Wi-Fi WPA3 security is here, along with Easy Connect for IoT

Wi-Fi is pretty much the wireless technology that binds us all to the Internet. Given the prevalence of laptops and mobile devices and the costs of cellular data like LTE, Wi-Fi is still the preferred way to connect to the Internet both at home and outside. So much so that when the KRACK vulnerability was discovered, there was an even bigger panic than with Meltdown and Spectre. While those holes have mostly been patched up, the Wi-Fi Alliance, the caretakers of the technology, quickly moved to finalize WPA3, the first Wi-Fi security update since 2003.

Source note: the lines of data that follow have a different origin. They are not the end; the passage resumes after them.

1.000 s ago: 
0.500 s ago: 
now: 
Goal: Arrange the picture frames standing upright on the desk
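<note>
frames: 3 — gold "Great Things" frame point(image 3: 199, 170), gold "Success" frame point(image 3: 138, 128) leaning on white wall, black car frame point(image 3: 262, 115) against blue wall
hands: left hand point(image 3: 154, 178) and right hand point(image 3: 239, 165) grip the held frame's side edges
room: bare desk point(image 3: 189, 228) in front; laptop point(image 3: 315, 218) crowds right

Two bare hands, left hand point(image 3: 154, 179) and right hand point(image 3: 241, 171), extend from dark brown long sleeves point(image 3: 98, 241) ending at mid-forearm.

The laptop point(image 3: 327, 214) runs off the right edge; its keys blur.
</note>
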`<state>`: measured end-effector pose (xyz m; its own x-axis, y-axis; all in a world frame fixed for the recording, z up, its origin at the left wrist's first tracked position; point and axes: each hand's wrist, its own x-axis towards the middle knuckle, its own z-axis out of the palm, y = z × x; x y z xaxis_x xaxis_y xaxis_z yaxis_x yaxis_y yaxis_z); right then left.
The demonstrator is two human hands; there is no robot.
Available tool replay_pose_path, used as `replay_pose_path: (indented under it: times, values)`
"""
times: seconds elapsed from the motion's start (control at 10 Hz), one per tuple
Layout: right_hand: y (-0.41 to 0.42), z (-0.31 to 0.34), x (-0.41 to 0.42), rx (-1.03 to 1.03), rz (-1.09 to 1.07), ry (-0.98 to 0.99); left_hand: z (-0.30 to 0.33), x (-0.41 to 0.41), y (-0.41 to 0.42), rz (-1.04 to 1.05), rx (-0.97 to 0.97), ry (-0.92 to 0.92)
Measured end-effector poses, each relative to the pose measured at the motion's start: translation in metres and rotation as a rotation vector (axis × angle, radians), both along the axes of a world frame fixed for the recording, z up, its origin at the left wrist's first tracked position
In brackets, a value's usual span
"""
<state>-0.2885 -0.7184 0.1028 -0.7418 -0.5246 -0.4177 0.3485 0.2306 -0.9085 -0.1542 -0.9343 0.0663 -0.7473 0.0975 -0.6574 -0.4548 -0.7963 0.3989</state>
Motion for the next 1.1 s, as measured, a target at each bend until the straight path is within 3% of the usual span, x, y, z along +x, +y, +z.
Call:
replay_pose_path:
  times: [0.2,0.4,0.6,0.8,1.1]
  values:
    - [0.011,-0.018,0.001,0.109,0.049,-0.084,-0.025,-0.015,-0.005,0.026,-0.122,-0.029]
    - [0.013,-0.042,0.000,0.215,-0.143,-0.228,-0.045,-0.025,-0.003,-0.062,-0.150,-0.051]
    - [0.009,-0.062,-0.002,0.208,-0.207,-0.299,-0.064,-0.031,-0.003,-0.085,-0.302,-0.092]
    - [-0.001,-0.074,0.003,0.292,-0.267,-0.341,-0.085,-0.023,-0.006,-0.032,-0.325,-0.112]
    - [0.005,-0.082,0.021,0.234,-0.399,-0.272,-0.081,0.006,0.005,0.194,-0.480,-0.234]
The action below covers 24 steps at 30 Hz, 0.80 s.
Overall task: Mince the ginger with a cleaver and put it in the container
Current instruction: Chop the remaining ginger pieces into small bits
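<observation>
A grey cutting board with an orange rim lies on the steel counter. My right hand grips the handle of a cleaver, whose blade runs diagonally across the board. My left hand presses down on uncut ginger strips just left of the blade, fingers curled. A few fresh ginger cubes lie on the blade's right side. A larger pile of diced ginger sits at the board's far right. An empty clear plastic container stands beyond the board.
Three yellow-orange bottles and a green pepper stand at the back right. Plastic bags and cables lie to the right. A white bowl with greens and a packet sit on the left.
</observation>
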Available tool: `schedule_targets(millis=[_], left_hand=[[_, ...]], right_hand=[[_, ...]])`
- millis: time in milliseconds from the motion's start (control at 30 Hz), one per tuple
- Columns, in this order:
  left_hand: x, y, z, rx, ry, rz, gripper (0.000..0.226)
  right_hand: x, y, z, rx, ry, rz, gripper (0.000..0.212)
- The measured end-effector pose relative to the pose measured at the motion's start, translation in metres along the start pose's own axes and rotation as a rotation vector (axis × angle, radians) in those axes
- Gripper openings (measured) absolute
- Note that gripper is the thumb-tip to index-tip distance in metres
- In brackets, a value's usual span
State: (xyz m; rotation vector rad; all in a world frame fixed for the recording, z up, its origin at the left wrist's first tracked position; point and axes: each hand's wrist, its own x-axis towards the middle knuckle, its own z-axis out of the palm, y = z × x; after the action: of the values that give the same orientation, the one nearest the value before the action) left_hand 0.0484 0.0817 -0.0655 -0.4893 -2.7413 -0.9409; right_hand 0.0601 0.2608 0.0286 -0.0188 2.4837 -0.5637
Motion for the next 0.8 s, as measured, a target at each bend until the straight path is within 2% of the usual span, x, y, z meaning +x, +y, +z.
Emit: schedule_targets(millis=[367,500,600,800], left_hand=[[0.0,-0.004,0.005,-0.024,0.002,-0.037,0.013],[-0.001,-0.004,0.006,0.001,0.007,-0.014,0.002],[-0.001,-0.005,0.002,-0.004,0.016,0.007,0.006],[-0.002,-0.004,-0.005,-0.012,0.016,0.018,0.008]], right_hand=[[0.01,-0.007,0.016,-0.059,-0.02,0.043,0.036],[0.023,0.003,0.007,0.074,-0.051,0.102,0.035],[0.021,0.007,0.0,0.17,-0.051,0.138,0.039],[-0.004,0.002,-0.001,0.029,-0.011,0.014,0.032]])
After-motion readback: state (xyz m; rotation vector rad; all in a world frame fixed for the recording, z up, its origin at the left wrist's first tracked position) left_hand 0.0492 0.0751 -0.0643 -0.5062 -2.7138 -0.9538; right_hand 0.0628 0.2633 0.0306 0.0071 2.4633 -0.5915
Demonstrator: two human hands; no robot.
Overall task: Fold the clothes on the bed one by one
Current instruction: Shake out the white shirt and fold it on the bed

It is always the case that technology evolves faster than the standards can catch up with. Sometimes, that results in abuses and vulnerabilities, like the case of WPA2. Launched more than a decade ago, it was impossible for WPA2 to foresee advancements in hardware, the ubiquity of smartphones, and the rise of the Internet of Things market. And while the KRACK holes have mostly been plugged up, the Wi-Fi Alliance set to work on a new and sturdier ship.

Like WPA2, there are two "implementations". WPA3-Personal, designed for use with password-based authentication, adds a layer of protection on top of AES encryption. This is called Simultaneous Authentication of Equals or SAE and it is designed to protect against "dictionary attacks" that try to brute force the guessing of passwords. WPA3-Enterprise, on the other hand, uses 192-bit cryptography to transmit data, promising even stronger protection in a world were digital data is sometimes more important than printed ones.

That's not all that the Wi-Fi Alliance has published. The new Wi-Fi Easy Connect protocol that was explicitly designed with the new breed of IoT devices in mind, devices that have limited or no display at all. It's like the "one push" WPS button but, instead of a button, it uses a QR code to quickly set up and connect such devices to a network.

The benefits that WPA3 will bring will mostly be invisible to users. They won't need to change a thing except, perhaps, their routers. That said, such devices won't be available until next year anyway but it's still good to know that, after over a decade, Wi-Fi security has finally caught up with the times.